Report: U.S. Weighing Sanctions Against China for Buying Oil from Iran

Tugboats dock the oil tanker “Daniel” carrying crude oil imported from Iran at the Port of Zhoushan in Zhoushan city, east China’s Zhejiang province, 8 March 2018. Imaginechina | AP Images
Imaginechina/AP Images

Some advisers within U.S. President Donald Trump’s administration are allegedly urging secondary economic restrictions on Beijing for continuing to import Iranian oil despite American sanctions against the purchase, Politico reported this week, citing anonymous U.S. officials.

The news outlet acknowledged that additional restrictions on the Asian giant could further complicate the ongoing trade talks between China and the United States and further intensified tensions between the two largest economies of the world.
Politico notes:

Senior administration officials now agree that China defied U.S. sanctions when it imported more than a million barrels of crude oil from Iran last month. But they are grappling with whether — and how — to hit back, according to three U.S. officials.

The State Department had considered issuing a waiver allowing Chinese companies to receive Iranian oil as payment in kind for their investment in an Iranian oil field, but that idea has been abandoned.

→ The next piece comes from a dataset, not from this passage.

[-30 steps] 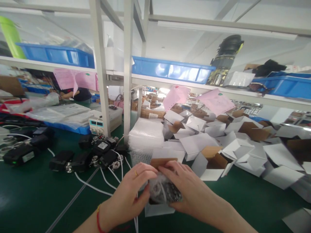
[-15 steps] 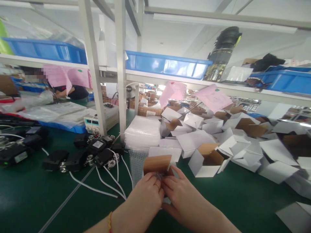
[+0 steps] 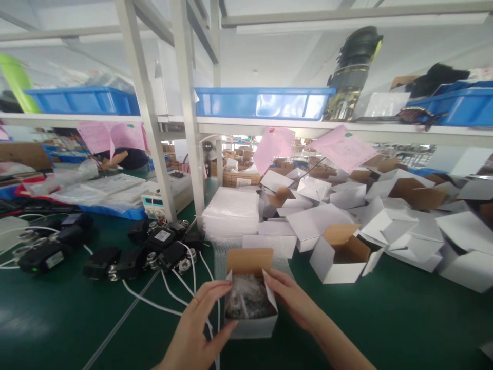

China hawks on the National Security Council are now pushing for the U.S. to impose secondary sanctions on Chinese entities, a move that would complicate trade talks between the two countries and further strain the relationship.

After pulling the U.S. out of the controversial nuclear deal between Iran and U.S.-led world powers, including China, arguing that it was not tough enough, the Trump administration reimposed the suspended economic restrictions in addition to new sanctions, targeting the oil, gas, shipping, and banking sectors, among others. The multifaceted effort is part of an unprecedented maximum pressure campaign to convince Iran to negotiate a new accord in exchange for much-needed economic relief.

Initially, President Trump granted temporary sanction waivers to Iran’s eight biggest customers — China, India, Italy, Greece, Japan, South Korea, Taiwan, and Turkey — to ensure the restrictions do not destabilize crude oil prices. However, the Trump administration announced an end to the waivers in April, warning them to stop purchasing oil from Iran by the beginning of May or face additional sanctions.

China and its rival India, both home to swelling populations and the top two importers of Iranian oil, respectively, are reportedly expected to remain defiant amid the threat of U.S. sanctions given their substantial reliance on Tehran’s crude.

Already, China is continuing to import Iranian crude oil in the face of the American sanctions.

In June, the Financial Times reported:

China is buying Iranian oil in defiance of US sanctions and providing what Tehran hopes will be a financial lifeline for the country’s buckling economy. Although Beijing customs data show crude purchases from Iran are down month-on-month, China is still importing Tehran’s oil despite US measures designed to cut exports to “zero”. Last week the Chinese received their first delivery of an Iranian oil cargo since the Trump administration in May scrapped exemptions on Iranian sanctions.

Boasting about its capability to circumvent long-term U.S. sanctions, Iran claims the United States is unable to prevent it from exporting its oil. Iran has threatened to blockade the Persian Gulf over the Trump sanctions to ensure that if they cannot transport oil, no oil moves through the region. The Persian Gulf is one of the most contested waterways through which an estimated 20 percent of the world’s tradeable oil passes on a daily basis.

Last month, the United States and Saudi Arabia accused Iran of attacking foreign vessels — a Japanese and a Norwegian tanker — on the Strait of Hormuz, considered one of the most strategically important, crowded, and contested waterways in the world where the vast majority of oil from the Persian Gulf moves through.

Overnight on Wednesday, the U.K. Royal Navy thwarted an attempt by three boats from the Islamic Revolutionary Guard Corps, a U.S.-designated terrorist organization, from seizing British tanker.

The following day a still defiant Iran, hours after it was forced to withdraw when the British warship pointed its deck guns and issued verbal warnings, claimed none of Tehran’s enemies dare fire a “single bullet” at Iran, the state-run Tasnim News Agency reported.

In February 2018, the U.S. military warned that the lifting of sanctions under the controversial nuclear deal between Iran and United States-led world powers, including China, allowed Beijing to enhance its relationship with Iran, designated by the Trump administration as the world’s leading state-sponsor of terrorism.

China’s ambitious infrastructure and technology Belt and Road Initiative (BRI), considered a threat by the United States, is expected to run through Iran.

Brian Hook, the U.S. Special Representative for Iran, told lawmakers last month that Trump’s maximum pressure campaign against Iran is “working,” noting that it has reduced Tehran’s ability to boost its military capabilities and fund its proxies, including anti-America Shiite militias in Iraq, home to thousands of U.S. troops, and the narco-terrorist organization Hezbollah, which operates in the Western Hemisphere.

Hook recently said the Trump administration’s sanctions are “on track” to deprive Iran of $50 billion in oil revenue alone.